*EXERCISE INSTRUCTIONS*. Print the data below exactly as it stands, and keep the pictures out.

*MATERIAL PROVIDED*.
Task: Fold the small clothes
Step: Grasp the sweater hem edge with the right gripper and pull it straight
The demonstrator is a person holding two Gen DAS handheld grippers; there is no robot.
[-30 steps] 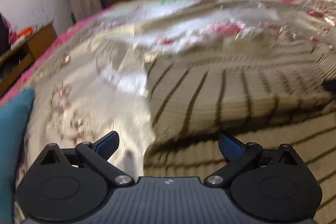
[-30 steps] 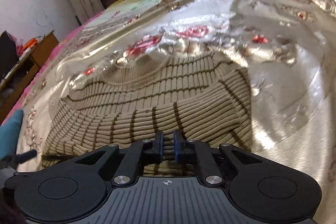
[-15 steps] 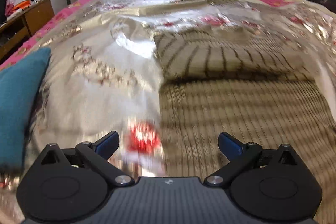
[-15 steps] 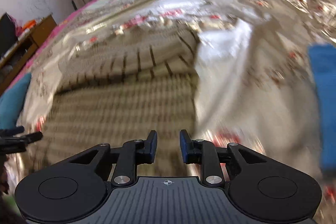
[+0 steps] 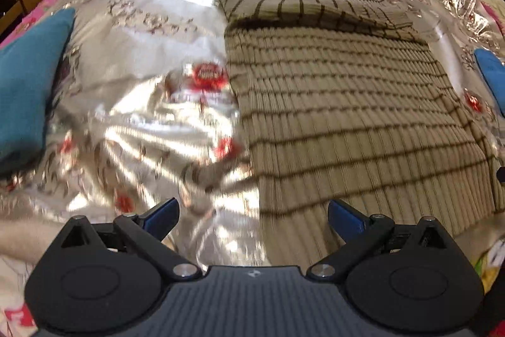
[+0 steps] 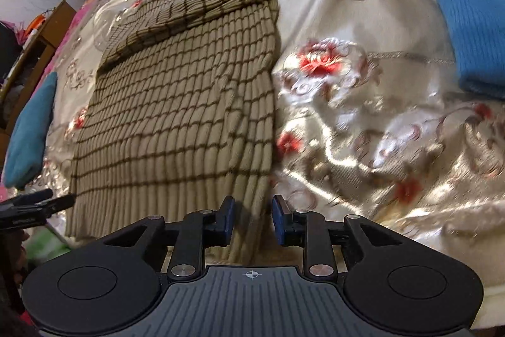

*REPLY*.
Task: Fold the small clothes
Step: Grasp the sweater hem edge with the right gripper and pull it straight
The demonstrator is a person holding two Gen DAS handheld grippers; there is no robot.
[-30 steps] 
[-30 steps] 
[-15 steps] 
[-15 steps] 
[+0 steps] 
[+0 steps] 

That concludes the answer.